4. Retail line cross-docking: According to orders from retail locations, goods from multiple suppliers are picked separately, and then transported to the retail location according to the designated delivery location on the order.


There are some conditions for cross-docking operation, which may require investment in initial investment construction and equipment costs. Of course, in addition to the investment cost of the warehouse itself, this includes sufficient area for loading and unloading parking areas, operation line areas, and vehicle deployment areas. . In addition to the equipment costs listed in the first paragraph, there may also be initial construction and investment costs for pushers, cranes, warehouse trailers, etc.

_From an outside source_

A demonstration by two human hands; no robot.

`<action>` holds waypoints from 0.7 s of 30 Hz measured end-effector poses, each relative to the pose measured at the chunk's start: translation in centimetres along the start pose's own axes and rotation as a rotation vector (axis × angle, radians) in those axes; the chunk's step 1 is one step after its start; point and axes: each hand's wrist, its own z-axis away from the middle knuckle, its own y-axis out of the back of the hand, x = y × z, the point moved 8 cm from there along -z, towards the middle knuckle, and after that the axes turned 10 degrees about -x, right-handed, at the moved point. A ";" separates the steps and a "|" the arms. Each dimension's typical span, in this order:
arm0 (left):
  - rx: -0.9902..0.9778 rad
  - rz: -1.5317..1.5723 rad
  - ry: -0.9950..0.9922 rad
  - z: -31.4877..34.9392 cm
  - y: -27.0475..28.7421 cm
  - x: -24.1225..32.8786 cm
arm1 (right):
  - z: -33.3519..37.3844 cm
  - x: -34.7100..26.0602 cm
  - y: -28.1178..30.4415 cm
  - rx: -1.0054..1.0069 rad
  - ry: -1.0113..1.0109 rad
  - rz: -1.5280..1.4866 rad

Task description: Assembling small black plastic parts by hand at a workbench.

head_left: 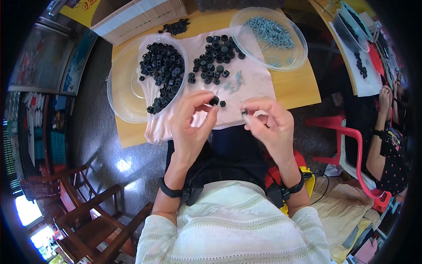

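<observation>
Between thumb and forefinger, my left hand (192, 121) pinches a round black plastic cap (214, 100) above the near part of a pale pink cloth (259, 86). Level with it on the right, my right hand (270, 123) pinches a small dark piece (245, 112), too small to make out. A loose black part (223, 104) shows just beside the cap. Farther off on the cloth lies a heap of black caps (215, 57), with a few small silvery screws (237, 79) near it. A clear round tub (125, 116) to the left holds many similar black parts (162, 66).
Another clear tub (303, 61) at the far right holds a pile of screws (270, 33). An open cardboard box (136, 20) stands at the table's back left. Wooden chairs (94, 211) are at lower left. A red plastic stool (351, 127) and a co-worker's arm (378, 145) are to the right.
</observation>
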 end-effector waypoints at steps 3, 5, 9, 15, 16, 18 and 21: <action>-0.151 0.667 0.095 1.0 -1.7 -0.1 | 0.4 -3.9 -2.8 -0.163 0.269 0.315; -0.169 0.730 0.081 1.3 -1.5 0.6 | 0.7 -4.6 -3.7 -0.163 0.330 0.402; -0.216 0.874 0.099 2.1 -1.6 1.2 | 1.6 -4.7 -3.6 -0.162 0.304 0.356; -0.258 0.914 0.104 3.0 -1.2 2.4 | 2.5 -4.5 -3.7 -0.166 0.219 0.001; -0.265 0.927 0.100 3.1 -1.2 2.4 | 2.8 -4.5 -3.7 -0.164 0.222 0.008; -0.265 0.921 0.065 3.4 -1.0 2.3 | 3.3 -3.9 -3.8 -0.178 0.170 -0.086; -0.269 0.938 0.053 3.9 -0.9 2.5 | 4.1 -3.2 -4.1 -0.157 0.136 -0.170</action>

In addition, during cross-docking operations, smaller goods may be merged into one larger goods; larger goods may also be dismantled into several smaller batches. But whether it is merger or dismantling, it requires a high degree of reliance on a rigorous warehouse management system. This is also a necessary early investment in logistics planning. In order for efficient dispatch to proceed smoothly, WMS (Warehouse Management System) will play an important role. role to ensure the correct entry and exit of all goods. This is the soul of the cross-docking model and ensures that goods can be deployed accurately and in a timely manner.


Finally, suppliers need to be able to coordinate sufficient supply volume in a timely manner so that trucks arrive at the warehouse at the correct time to avoid unnecessary confusion in receiving goods and moving lines. Therefore, this may also require a sufficient transportation fleet to maintain the volume schedule on the system or on the order.


Cross-docking is basically a logistics strategy that can significantly reduce costs and increase efficiency by eliminating the need for inventory. However, it requires a high level of operational expertise and specialized equipment. Companies that can successfully implement cross-docking will have the opportunity to reap many benefits, including reduced warehousing costs and risks, increased inventory turnover, and faster delivery times.